[Data — start]

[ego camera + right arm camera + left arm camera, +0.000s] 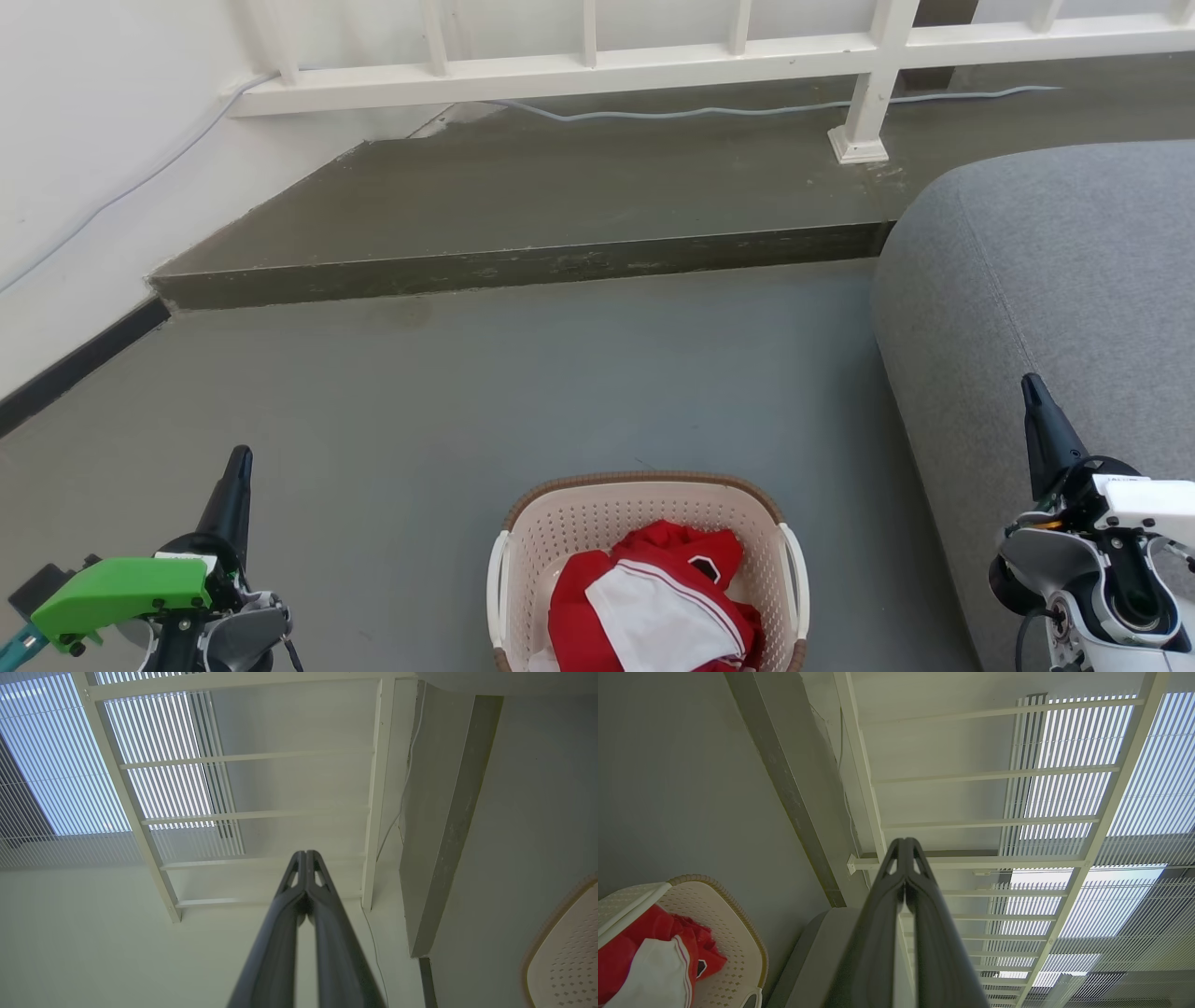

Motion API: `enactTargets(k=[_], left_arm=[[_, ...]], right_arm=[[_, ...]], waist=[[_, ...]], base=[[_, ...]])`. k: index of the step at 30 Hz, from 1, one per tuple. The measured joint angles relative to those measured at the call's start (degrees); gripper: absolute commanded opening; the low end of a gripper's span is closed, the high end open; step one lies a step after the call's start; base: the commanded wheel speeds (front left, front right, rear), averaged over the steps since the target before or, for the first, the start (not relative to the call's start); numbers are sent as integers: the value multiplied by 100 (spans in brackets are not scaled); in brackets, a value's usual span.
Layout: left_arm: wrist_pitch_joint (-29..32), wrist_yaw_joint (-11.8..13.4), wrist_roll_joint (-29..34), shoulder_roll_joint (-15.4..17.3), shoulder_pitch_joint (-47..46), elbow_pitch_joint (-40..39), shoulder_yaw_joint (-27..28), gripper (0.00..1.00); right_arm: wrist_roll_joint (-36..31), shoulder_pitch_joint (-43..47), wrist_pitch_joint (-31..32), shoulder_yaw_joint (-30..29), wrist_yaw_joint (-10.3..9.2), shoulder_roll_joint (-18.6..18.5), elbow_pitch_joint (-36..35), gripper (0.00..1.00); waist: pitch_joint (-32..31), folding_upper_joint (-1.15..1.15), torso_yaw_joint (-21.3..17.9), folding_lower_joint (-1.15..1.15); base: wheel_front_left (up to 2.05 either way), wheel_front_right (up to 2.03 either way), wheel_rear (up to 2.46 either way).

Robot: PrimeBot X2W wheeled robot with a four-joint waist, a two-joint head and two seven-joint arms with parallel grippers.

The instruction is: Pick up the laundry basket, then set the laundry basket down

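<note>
While both arms' fingers (882, 933) (280, 933) sit closed, the laundry basket (597, 525) holds red-and-white clothing (653, 597).

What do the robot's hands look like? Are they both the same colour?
Each hand has two long, dark, pointed fingers. The left hand has a bright green block behind it. The right hand has white and grey casing with a black cable.
</note>
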Motion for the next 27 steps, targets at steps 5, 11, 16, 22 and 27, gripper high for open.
enactTargets(k=[5,11,16,22,27], left_arm=[[1,1,0,0,0,0,1,0],[1,1,0,-1,0,0,1,0],[1,1,0,-1,0,0,1,0],[1,1,0,-1,0,0,1,0],[1,1,0,-1,0,0,2,0]], right_arm=[[0,0,0,0,0,1,0,0],[0,0,0,-1,0,1,0,0],[0,0,0,-1,0,2,0,0],[-1,0,0,-1,0,2,0,0],[-1,0,0,-2,0,2,0,0]], waist=[[0,0,0,0],[0,0,0,0],[0,0,0,0],[0,0,0,0],[0,0,0,0]], base=[[0,0,0],[0,0,0],[0,0,0],[0,0,0],[0,0,0]])
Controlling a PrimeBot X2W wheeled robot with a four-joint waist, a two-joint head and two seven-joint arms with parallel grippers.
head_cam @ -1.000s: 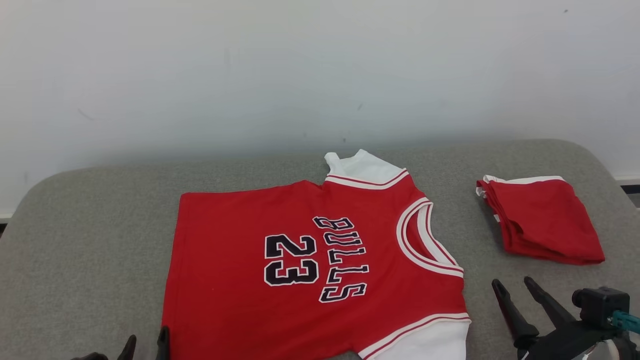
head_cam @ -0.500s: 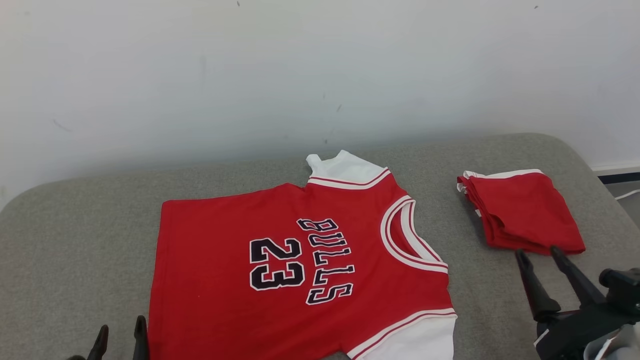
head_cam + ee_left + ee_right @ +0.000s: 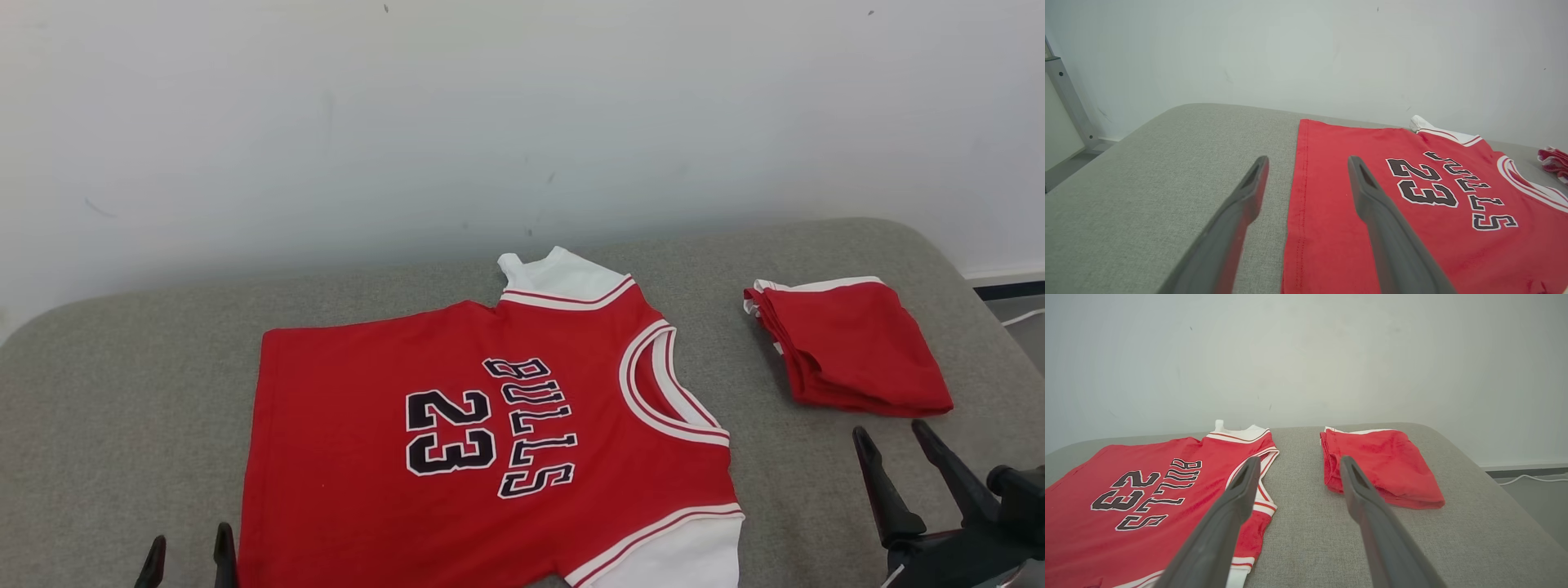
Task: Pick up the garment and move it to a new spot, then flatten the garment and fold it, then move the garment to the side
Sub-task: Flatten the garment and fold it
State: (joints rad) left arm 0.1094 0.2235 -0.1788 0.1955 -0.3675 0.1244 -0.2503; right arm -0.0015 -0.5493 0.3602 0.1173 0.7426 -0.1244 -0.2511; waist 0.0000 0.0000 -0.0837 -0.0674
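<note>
Red jersey [image 3: 490, 433] is lying flat, print up, on the grey padded surface [image 3: 106, 392], not yet folded. Left gripper [image 3: 188, 541] is hovering at the jersey's hem edge, jaws spread wide and holding nothing. Right gripper [image 3: 890, 431] is hovering beyond the jersey's collar end, jaws likewise parted and empty. A folded red garment [image 3: 857, 351] is lying near that collar end. Likely risks: a shallow pinch catching only the top layer and dragging the jersey askew, or the right jaws snagging the folded garment.
</note>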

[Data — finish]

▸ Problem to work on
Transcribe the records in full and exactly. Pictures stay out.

▸ Answer section
[ego camera + right arm camera + left arm camera, +0.000s] 

Motion API: `enactTargets(k=[_], left_arm=[[_, ...]], right_arm=[[_, ...]], waist=[[_, ...]], base=[[_, ...]])`. k: index of the step at 30 Hz, from 1, one per tuple. The measured joint angles relative to those measured at the call's start (degrees); gripper: absolute commanded opening; the low end of a gripper's span is closed, the high end open; step one lies a step after the call's start; base: the commanded wheel speeds (front left, front right, rear), averaged over the steps since the target before or, for the first, the start (not relative to the call's start); numbers are sent as integers: the value multiplied by 100 (spans in brackets are not scaled); in brackets, a value's usual span.
Layout: left_arm: wrist_pitch_joint (-29..32), wrist_yaw_joint (-11.8..13.4), wrist_roll_joint (-29..34), shoulder_roll_joint (-15.4..17.3), shoulder_pitch_joint (-47..46), elbow_pitch_joint (-40..39), shoulder_yaw_joint (-27..28), gripper (0.00..1.00); right_arm: wrist_roll_joint (-36..31), shoulder_pitch_joint (-43..47), wrist_pitch_joint (-31..32), shoulder_yaw_joint (-30..29), wrist_yaw_joint (-10.3..9.2), shoulder_roll_joint (-18.6..18.5), elbow_pitch_joint (-36..35), gripper (0.00..1.00); waist: pitch_joint (-32..31), folding_upper_joint (-1.15..1.15), torso_yaw_joint (-21.3..17.9), folding_lower_joint (-1.15..1.15); base: wheel_front_left (up to 2.05 either way), wheel_front_right (up to 2.03 either way), wheel_rear (up to 2.46 either way).

Robot: PrimeBot X2W wheeled robot with a four-joint waist, a two-joint head and two seven-joint arms with parallel grippers.

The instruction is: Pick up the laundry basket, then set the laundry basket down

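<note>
While both arms' fingers (882, 933) (280, 933) sit closed, the laundry basket (597, 525) holds red-and-white clothing (653, 597).

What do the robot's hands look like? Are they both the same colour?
Each hand has two long, dark, pointed fingers. The left hand has a bright green block behind it. The right hand has white and grey casing with a black cable.
</note>
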Motion for the next 27 steps, targets at steps 5, 11, 16, 22 and 27, gripper high for open.
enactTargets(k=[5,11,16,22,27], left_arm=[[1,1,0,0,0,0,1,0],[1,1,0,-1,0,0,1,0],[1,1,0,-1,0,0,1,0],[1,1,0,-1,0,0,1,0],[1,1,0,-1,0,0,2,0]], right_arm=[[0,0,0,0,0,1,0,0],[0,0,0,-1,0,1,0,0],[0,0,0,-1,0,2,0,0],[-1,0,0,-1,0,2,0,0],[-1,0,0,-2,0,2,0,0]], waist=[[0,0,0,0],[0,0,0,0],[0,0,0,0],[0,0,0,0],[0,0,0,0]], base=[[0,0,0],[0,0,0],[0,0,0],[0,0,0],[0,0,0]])
Controlling a PrimeBot X2W wheeled robot with a four-joint waist, a two-joint head and two seven-joint arms with parallel grippers.
head_cam @ -1.000s: 
head_cam @ -0.500s: 
head_cam + ee_left + ee_right @ +0.000s: 
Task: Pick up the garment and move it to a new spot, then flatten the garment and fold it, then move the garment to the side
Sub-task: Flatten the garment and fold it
State: (joints rad) left arm 0.1094 0.2235 -0.1788 0.1955 -0.3675 0.1244 -0.2503; right arm -0.0015 -0.5493 0.3602 0.1173 0.7426 -0.1244 -0.2511; waist 0.0000 0.0000 -0.0837 -0.0674
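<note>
Red jersey [image 3: 490, 433] is lying flat, print up, on the grey padded surface [image 3: 106, 392], not yet folded. Left gripper [image 3: 188, 541] is hovering at the jersey's hem edge, jaws spread wide and holding nothing. Right gripper [image 3: 890, 431] is hovering beyond the jersey's collar end, jaws likewise parted and empty. A folded red garment [image 3: 857, 351] is lying near that collar end. Likely risks: a shallow pinch catching only the top layer and dragging the jersey askew, or the right jaws snagging the folded garment.
</note>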

The output given here is complete.